Wednesday, January 9, 2013

Rob Lowe's 'Melt' Could Use a Dash of Diversity




Recently watched the movie “I Melt with You,” an ensemble drama starring Rob Lowe, Jeremy Piven, Thomas Jane and Christian McKay. The actors play college buddies who reunite 25 years after graduation for a weekend of trying to recapture their youth through wild partying at a beach house.

The story keeps you on the edge of your seat, wondering if and how the college buddies will carry out the suicide pact they made 25 years ago. If life wasn’t working out as planned when they were older, they had promised to do away with themselves.
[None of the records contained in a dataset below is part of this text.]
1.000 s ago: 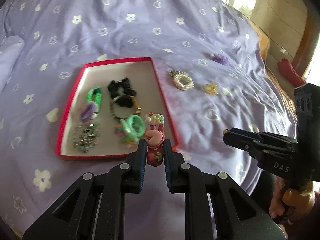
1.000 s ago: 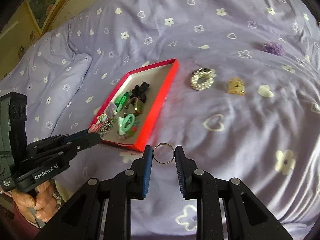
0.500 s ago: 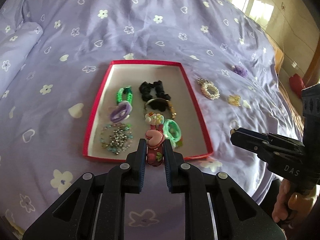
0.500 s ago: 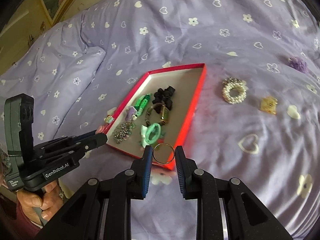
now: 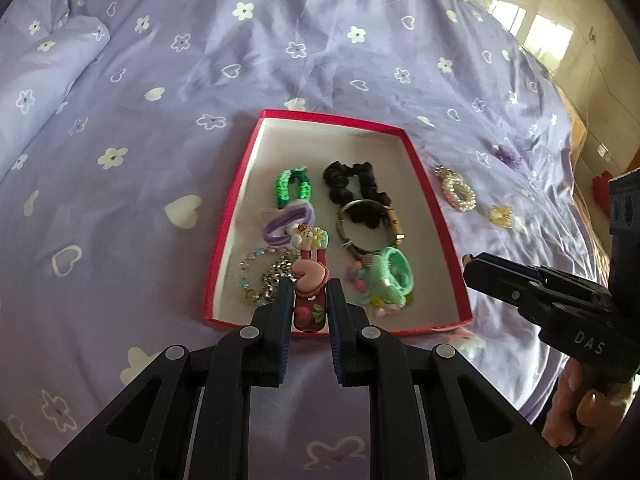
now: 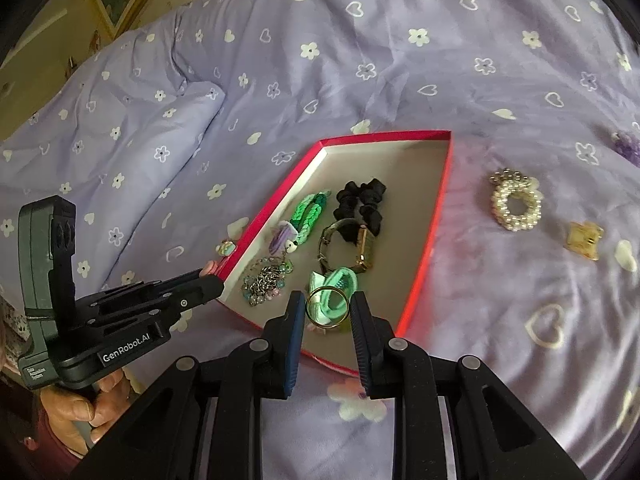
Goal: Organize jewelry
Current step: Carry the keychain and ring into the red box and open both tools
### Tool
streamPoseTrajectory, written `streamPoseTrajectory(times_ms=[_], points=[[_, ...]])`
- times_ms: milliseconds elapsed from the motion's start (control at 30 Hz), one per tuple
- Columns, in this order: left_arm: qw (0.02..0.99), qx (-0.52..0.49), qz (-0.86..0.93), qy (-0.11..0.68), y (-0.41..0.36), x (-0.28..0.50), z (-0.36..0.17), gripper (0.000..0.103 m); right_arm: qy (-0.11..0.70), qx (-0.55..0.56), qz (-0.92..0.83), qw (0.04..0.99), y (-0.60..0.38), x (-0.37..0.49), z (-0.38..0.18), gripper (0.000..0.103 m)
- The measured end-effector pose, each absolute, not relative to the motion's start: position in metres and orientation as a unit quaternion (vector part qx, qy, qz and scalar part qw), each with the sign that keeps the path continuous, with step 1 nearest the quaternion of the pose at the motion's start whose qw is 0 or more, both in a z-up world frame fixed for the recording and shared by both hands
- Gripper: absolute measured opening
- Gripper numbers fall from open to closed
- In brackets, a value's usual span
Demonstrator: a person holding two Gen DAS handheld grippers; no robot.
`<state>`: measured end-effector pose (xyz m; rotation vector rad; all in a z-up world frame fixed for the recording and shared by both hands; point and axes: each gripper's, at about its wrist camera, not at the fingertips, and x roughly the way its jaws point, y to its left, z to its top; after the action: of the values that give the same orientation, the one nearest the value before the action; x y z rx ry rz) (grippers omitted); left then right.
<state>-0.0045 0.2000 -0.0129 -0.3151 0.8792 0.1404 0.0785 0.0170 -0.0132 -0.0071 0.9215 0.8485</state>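
My left claw (image 5: 308, 304) is squeezing a pink hair clip (image 5: 308, 280) with a heart on it, and the clip hangs over the near edge of the red box (image 5: 430, 204). My right claw (image 6: 326, 308) is holding a thin gold ring (image 6: 326, 306) between its two fingers, over the near right part of the same box. The box sits on the purple bed (image 5: 280, 60). Inside it I see a green braided band (image 5: 294, 184), a black scrunchie (image 5: 352, 184), a watch (image 5: 372, 220), a beaded chain (image 5: 264, 276) and a mint green tie (image 5: 394, 276). To the right of the box, on the bed, lie a pearl ring band (image 6: 516, 206) and a small gold thing (image 6: 584, 240), maybe a brooch, too blurry to tell.
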Motion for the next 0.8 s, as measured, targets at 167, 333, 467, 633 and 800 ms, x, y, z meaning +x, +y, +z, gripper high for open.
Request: streamPoseTrajectory(times_ms=[167,333,467,633,800], points=[[0.885,-0.161,0.071,0.432,0.211,0.003,-0.022,0.015,0.441,-0.009,0.398,0.805,0.030,0.085,-0.022,0.023],[0.881,-0.162,0.071,0.439,0.217,0.012,-0.031,0.015,0.452,-0.018,0.397,0.799,0.041,0.093,-0.031,0.023],[0.876,-0.162,0.069,0.450,0.219,0.020,-0.040,0.015,0.455,-0.027,0.396,0.797,0.050,0.098,-0.038,0.023],[0.869,-0.159,0.070,0.463,0.222,0.028,-0.051,0.015,0.463,-0.040,0.391,0.794,0.059,0.104,-0.047,0.023],[0.863,-0.161,0.071,0.474,0.224,0.033,-0.060,0.015,0.473,-0.054,0.385,0.790,0.066,0.109,-0.058,0.024]])
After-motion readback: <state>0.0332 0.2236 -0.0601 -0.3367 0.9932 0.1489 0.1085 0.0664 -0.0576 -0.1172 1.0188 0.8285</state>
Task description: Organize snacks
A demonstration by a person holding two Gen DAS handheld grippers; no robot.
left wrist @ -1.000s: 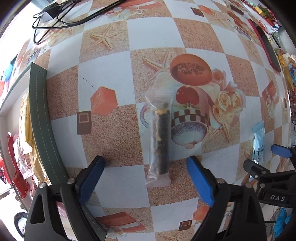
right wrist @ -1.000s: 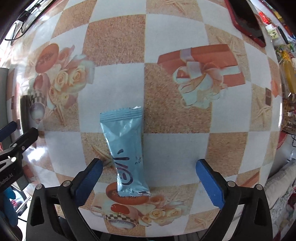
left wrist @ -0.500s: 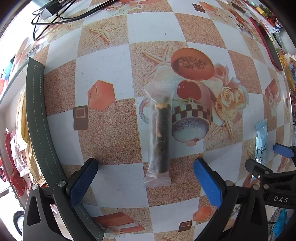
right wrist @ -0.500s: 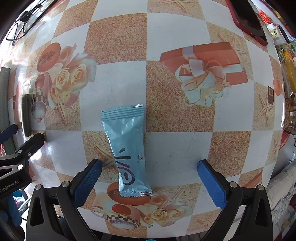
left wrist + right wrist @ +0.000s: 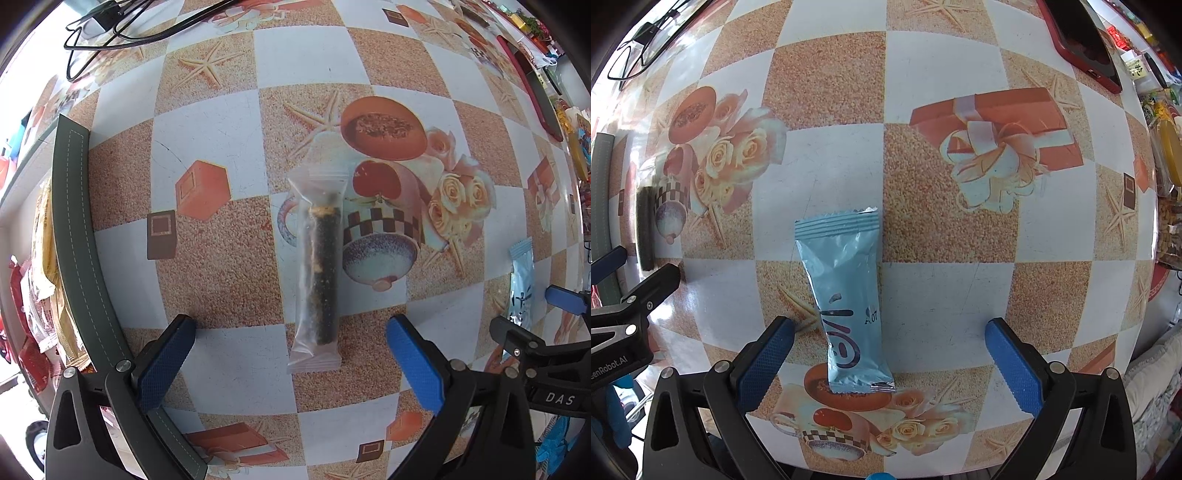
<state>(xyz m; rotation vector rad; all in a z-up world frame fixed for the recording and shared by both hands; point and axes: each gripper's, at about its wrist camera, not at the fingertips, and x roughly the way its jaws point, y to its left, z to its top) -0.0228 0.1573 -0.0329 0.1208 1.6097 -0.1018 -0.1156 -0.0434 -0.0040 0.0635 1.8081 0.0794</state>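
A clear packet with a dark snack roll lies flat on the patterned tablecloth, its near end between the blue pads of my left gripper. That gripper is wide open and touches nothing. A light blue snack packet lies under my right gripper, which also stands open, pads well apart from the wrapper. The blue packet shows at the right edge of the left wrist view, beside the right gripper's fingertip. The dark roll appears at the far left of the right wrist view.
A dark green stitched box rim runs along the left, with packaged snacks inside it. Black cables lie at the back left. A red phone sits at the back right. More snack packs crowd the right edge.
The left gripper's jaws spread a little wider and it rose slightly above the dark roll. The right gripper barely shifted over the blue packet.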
Carla Gugino ("Spy Kids") has a cameo as a police officer who suspects something is awry at the cliff-side beach house where these rowdy men have encamped for the weekend. I won’t spoil the ending by revealing what happens.

I’m not sure if “I Melt with You” qualifies as an “indie movie,” since filmmaker Mark Pellington implies in his commentary that it was financed by a studio – or at least made through the Hollywood system. But the movie certainly qualifies as “low budget” since it was made on a relative shoestring of $1 million. (Of course, this would seem like a blockbuster budget to many indie filmmakers who struggle to make movies on micro-budgets of $50,000 or less.)

Pellington and his crew did a decent job of making “I Melt with You” look like it had a larger budget, even though much of it was shot with a barebones crew, natural light and existing locations. And the actors seemed passionate about the story and the characters, foregoing many of the perks they usually get, as they described in their commentary.

Overall, I enjoyed “I Melt with You” and would recommend it. However, I was disappointed by the lack of racial diversity in the cast. The actors who were cast are great, but I’m sure it would have been easy to find at least one performer who is African-American, Latino, Asian or another ethnicity to play one of the four lead roles.

I guess diversity has a long way to go, even in the anything-goes world of low-budget moviemaking.